Before installing the sensors, measure your tank to see if you need to cut the sensor strip. The strips are clearly marked in 1- to 1.5-inch increments, so you know where to cut safely.

Use caution handling the sensor strips to avoid bending them and damaging the sensors.

Using scissors to cut the SeeLevel tank sensor strip to the correct length

Carefully use scissors to cut the SeeLevel sensor strip to the correct length. Each strip has markings showing you where it’s safe to cut, so you don’t damage the circuitry.

SeeLevel includes instructions for determining the mounting location of the sensors, but we’ve found that for the most accurate readings, the gray and black tank sensors will be mounted near the top of their respective tanks (so you’ll have an accurate reading of when those tanks are nearing full) while the freshwater sensor should be mounted closer to the bottom (to improve accuracy as the tank is reaching empty). Follow their guidance for the minimum distance from top or bottom of the tank to ensure you’re not mounting it too high/low.

Before installing them permanently, use tape (painter’s tape or masking tape, which remove easily) to mount the sensors to the tank temporarily until you’ve wired everything and verified that the system works correctly. This can give you the opportunity to test placement on the side of the tank before adhering them permanently. We actually ran our system through a complete filling & dumping of each tank, so we could 100% confirm that the sensors were reading correctly AND were placed properly on the tank.

A SeeLevel sensor strip temporarily installed on our RV's fresh water tank using painter's tape

It’s a good idea to test the system by temporarily installing the tank sensor strips using painter’s/masking tape. That way, you can ensure the spot you’ve chosen provides good readings before using the permanent adhesive.

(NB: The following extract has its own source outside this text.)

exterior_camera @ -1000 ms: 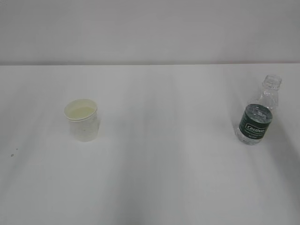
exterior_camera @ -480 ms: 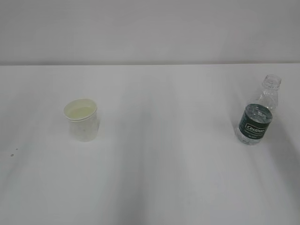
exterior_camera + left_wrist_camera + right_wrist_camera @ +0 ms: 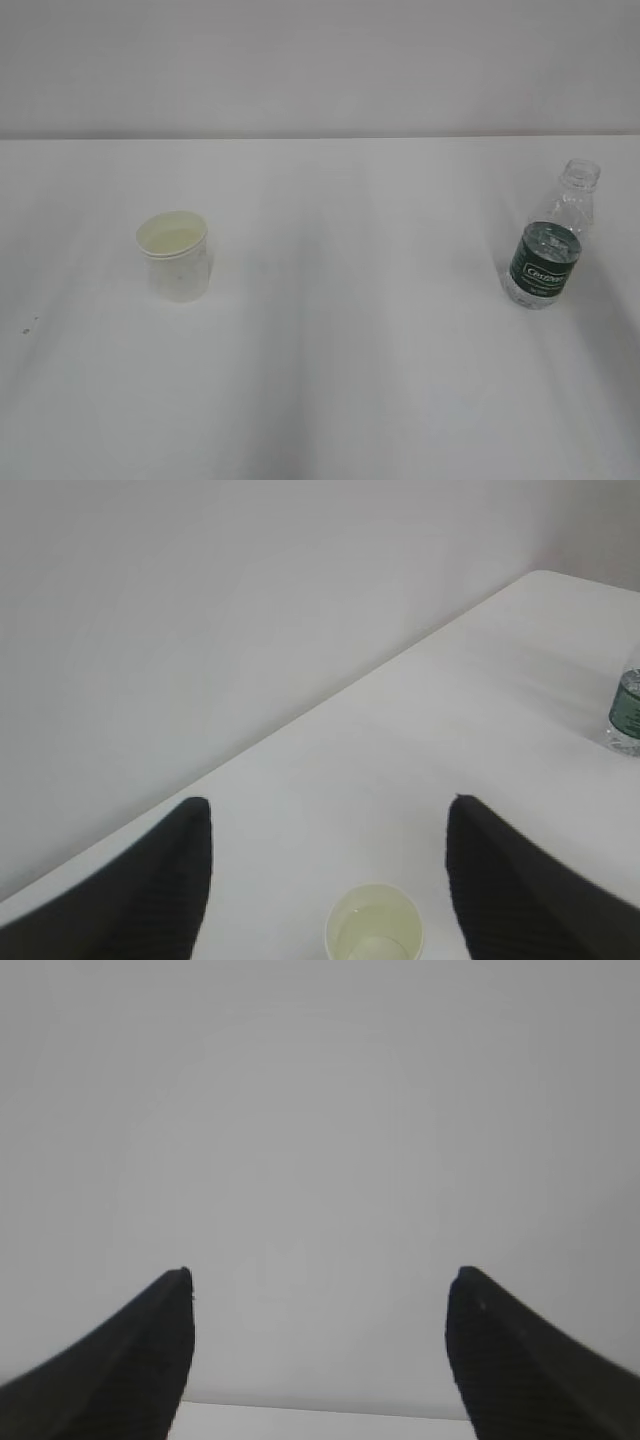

Note: the sensors rely on being in close contact with the surface of the tank to get their readings. When using painters/masking tape to hold them in place, be sure that they are laying as flat as possible and that there aren’t any air gaps between the sensor and the outer wall of the tank. Otherwise, you may get errors in the readings during your testing.

Also, be extremely careful with the application and removal of the tape, to ensure you don’t damage the electronics built onto the sensor strips themselves. It’s not difficult to avoid harming the sensors, but you do want to be careful with them.

Each sensor strip comes with a strong self-adhesive backing. Before installing them, first, clean the tank’s outside surface (where you intend to mount the sensor) with rubbing alcohol or acetone and let it dry so that the adhesive can make a strong bond. Then, peel off the backing and apply the strip to the tank, placing it carefully in just the right spot.

Peeling the backing off a sensor strip prior to permanently installing it.

After cleaning & preparing the tank surface, carefully remove the backing from the adhesive.

Install the Display

This process might be different depending on the model you’re installing, and what type of monitor panel you’re replacing. If your old monitor panel is the same size as the new SeeLevel unit, it may be a simple process of removing the old and installing the new. But, more than likely, you’ll need to do some modifications to account for differences in size.

In our RV, our original tank monitor panel was larger than the new SeeLevel system. So, we used a small piece of ABS plastic that we picked up on Amazon (you may also find it at a big box hardware store or auto parts supply). We cut it so that it covered the hole left by the old panel, secured it in place with four screws, and pre-drilled the holes to ensure the screws didn’t crack the plastic. Then we cut out the smaller opening that was required for the new monitor.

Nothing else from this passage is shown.